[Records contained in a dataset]
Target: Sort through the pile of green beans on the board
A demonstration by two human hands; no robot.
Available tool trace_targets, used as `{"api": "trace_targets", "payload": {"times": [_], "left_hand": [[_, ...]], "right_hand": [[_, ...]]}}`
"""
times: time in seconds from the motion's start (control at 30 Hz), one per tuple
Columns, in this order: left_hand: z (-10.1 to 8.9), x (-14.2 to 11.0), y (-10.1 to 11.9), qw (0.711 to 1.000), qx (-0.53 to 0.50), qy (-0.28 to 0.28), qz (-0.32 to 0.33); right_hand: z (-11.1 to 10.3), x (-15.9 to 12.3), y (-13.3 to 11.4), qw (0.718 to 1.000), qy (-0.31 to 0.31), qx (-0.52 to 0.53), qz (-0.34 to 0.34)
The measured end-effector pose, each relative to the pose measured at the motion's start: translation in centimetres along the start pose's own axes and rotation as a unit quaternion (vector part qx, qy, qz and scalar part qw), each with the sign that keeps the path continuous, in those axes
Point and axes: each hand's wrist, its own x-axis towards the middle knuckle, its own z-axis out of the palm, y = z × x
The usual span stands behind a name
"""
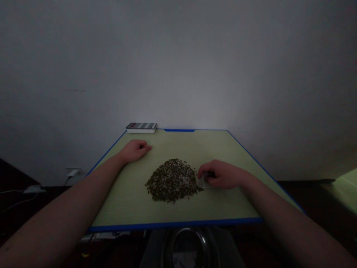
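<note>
A low heap of small green-brown grains (172, 180), perhaps seeds or beans, lies on the pale tabletop (125, 206). To its left and farther back, my left hand (135, 150) rests on the table, fingers curled in and thumb pointing right; nothing shows in it. My right hand (220, 174) is at the heap's right edge, its fingers pinched on a small clear plastic piece (203, 182). That piece's lower edge meets the outermost grains. Its full shape is hidden by the fingers, and the picture is dim.
A phone (141, 125) lies on a white box (141, 131) at the table's back left corner. Blue edging (175, 225) runs round the table. Below the front edge is a round shiny metal container (206, 242). A wall (178, 67) stands behind; a plug and cables (35, 189) are at left.
</note>
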Motion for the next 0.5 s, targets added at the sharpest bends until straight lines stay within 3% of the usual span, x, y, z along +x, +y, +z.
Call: {"api": "trace_targets", "payload": {"times": [0.17, 0.4, 0.5], "left_hand": [[-0.07, -0.05, 0.25, 1.0, 0.004, -0.001, -0.002], [-0.02, -0.02, 0.15, 1.0, -0.004, 0.002, 0.0], [0.0, -0.01, 0.04, 1.0, -0.003, 0.005, 0.002]], "right_hand": [[-0.16, -0.1, 0.22, 1.0, -0.024, 0.013, -0.008], [0.1, 0.31, 0.51, 0.999, 0.039, 0.0, 0.014], [0.39, 0.45, 0.44, 0.999, 0.036, 0.005, 0.009]]}}
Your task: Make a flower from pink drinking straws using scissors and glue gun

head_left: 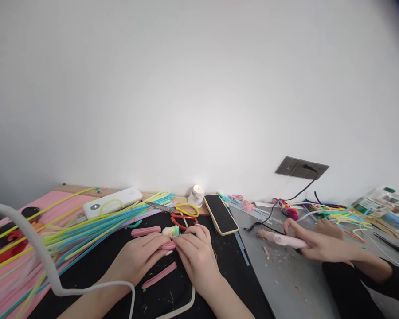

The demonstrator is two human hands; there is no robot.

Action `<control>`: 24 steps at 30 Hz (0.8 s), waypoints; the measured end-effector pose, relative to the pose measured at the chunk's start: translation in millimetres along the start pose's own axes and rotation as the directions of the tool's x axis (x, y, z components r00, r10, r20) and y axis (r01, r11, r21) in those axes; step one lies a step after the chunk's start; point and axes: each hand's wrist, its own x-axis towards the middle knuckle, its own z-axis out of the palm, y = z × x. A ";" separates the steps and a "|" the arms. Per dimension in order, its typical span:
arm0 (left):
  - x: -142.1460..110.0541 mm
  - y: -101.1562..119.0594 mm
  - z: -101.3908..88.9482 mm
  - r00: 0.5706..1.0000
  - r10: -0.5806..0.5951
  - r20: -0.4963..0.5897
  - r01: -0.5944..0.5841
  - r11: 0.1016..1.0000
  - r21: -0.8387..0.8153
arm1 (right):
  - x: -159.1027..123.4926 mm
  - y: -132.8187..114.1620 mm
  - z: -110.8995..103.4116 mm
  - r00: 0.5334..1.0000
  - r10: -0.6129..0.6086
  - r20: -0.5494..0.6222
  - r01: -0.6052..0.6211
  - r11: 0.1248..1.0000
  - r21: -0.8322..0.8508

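Note:
Over the black mat [226, 283], my left hand [138, 257] and my right hand [197, 257] meet fingertip to fingertip. Both pinch a small pink pipe cleaner piece [169, 245], partly hidden by the fingers. Just beyond them sits a yellow, white and green pipe cleaner coil [170, 231]. A folded pink pipe cleaner bundle [146, 231] lies past my left hand, and another pink bundle [159, 275] rests nearer me, between my wrists. Scissors [176, 209] with yellow and red handles lie behind my right hand, blades pointing left.
Long coloured pipe cleaners [96, 232] spread across the left, beside a white power bank [112, 203]. A phone [221, 215] and a small white cup [197, 196] stand near the wall. On the right, another person's hand [319, 241] holds a pink glue gun [287, 240], its black cord plugged into the wall socket [302, 168].

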 end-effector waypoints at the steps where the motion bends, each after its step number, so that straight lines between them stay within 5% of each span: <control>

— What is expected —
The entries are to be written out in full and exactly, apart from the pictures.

— Solution —
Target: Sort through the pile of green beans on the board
A demonstration by two human hands; no robot.
Available tool trace_targets, used as `{"api": "trace_targets", "payload": {"times": [_], "left_hand": [[_, ...]], "right_hand": [[_, ...]]}}`
"""
times: time in seconds from the motion's start (control at 30 Hz), one per tuple
Columns, in this order: left_hand: z (-10.1 to 8.9), x (-14.2 to 11.0), y (-10.1 to 11.9), qw (0.711 to 1.000), qx (-0.53 to 0.50), qy (-0.28 to 0.28), qz (-0.32 to 0.33); right_hand: z (-11.1 to 10.3), x (-15.9 to 12.3), y (-13.3 to 11.4), qw (0.718 to 1.000), qy (-0.31 to 0.31), qx (-0.52 to 0.53), qz (-0.34 to 0.34)
The measured end-effector pose, each relative to the pose measured at the motion's start: translation in centimetres along the start pose's own axes and rotation as a unit quaternion (vector part qx, qy, qz and scalar part qw), each with the sign that keeps the path continuous, in those axes
Point and axes: each hand's wrist, its own x-axis towards the middle knuckle, its own z-axis out of the palm, y = z × x
The usual span stands behind a name
"""
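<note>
A low heap of small green-brown grains (172, 180), perhaps seeds or beans, lies on the pale tabletop (125, 206). To its left and farther back, my left hand (135, 150) rests on the table, fingers curled in and thumb pointing right; nothing shows in it. My right hand (220, 174) is at the heap's right edge, its fingers pinched on a small clear plastic piece (203, 182). That piece's lower edge meets the outermost grains. Its full shape is hidden by the fingers, and the picture is dim.
A phone (141, 125) lies on a white box (141, 131) at the table's back left corner. Blue edging (175, 225) runs round the table. Below the front edge is a round shiny metal container (206, 242). A wall (178, 67) stands behind; a plug and cables (35, 189) are at left.
</note>
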Motion for the next 0.5 s, targets added at the sharpest bends until straight lines stay within 3% of the usual span, x, y, z along +x, +y, +z.
Call: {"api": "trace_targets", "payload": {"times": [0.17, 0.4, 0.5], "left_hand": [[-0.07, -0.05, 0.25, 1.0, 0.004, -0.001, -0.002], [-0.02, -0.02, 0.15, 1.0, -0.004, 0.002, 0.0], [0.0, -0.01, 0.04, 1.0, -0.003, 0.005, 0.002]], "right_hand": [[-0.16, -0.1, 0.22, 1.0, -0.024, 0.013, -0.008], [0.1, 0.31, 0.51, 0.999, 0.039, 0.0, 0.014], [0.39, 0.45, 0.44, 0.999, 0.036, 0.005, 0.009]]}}
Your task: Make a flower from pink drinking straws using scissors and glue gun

head_left: 

The demonstrator is two human hands; there is no robot.

Action `<control>`: 24 steps at 30 Hz (0.8 s), waypoints; the measured end-effector pose, relative to the pose measured at the chunk's start: translation in millimetres along the start pose's own axes and rotation as the directions of the tool's x axis (x, y, z components r00, r10, r20) and y axis (r01, r11, r21) in those axes; step one lies a step after the chunk's start; point and axes: each hand's wrist, its own x-axis towards the middle knuckle, its own z-axis out of the palm, y = z × x. A ";" separates the steps and a "|" the arms. Per dimension in order, its typical span:
arm0 (left):
  - x: -142.1460..110.0541 mm
  - y: -101.1562..119.0594 mm
  - z: -101.3908..88.9482 mm
  - r00: 0.5706..1.0000
  - r10: -0.5806..0.5951
  - r20: -0.4963..0.5897
  - r01: -0.5944..0.5841
  - r11: 0.1016..1.0000
  - r21: -0.8387..0.8153
arm1 (right):
  - x: -159.1027..123.4926 mm
  - y: -132.8187..114.1620 mm
  - z: -110.8995..103.4116 mm
  - r00: 0.5334..1.0000
  - r10: -0.6129..0.6086
  - r20: -0.5494..0.6222
  - r01: -0.6052..0.6211
  - r11: 0.1248..1.0000
  - r21: -0.8322..0.8508

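Note:
Over the black mat [226, 283], my left hand [138, 257] and my right hand [197, 257] meet fingertip to fingertip. Both pinch a small pink pipe cleaner piece [169, 245], partly hidden by the fingers. Just beyond them sits a yellow, white and green pipe cleaner coil [170, 231]. A folded pink pipe cleaner bundle [146, 231] lies past my left hand, and another pink bundle [159, 275] rests nearer me, between my wrists. Scissors [176, 209] with yellow and red handles lie behind my right hand, blades pointing left.
Long coloured pipe cleaners [96, 232] spread across the left, beside a white power bank [112, 203]. A phone [221, 215] and a small white cup [197, 196] stand near the wall. On the right, another person's hand [319, 241] holds a pink glue gun [287, 240], its black cord plugged into the wall socket [302, 168].
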
 end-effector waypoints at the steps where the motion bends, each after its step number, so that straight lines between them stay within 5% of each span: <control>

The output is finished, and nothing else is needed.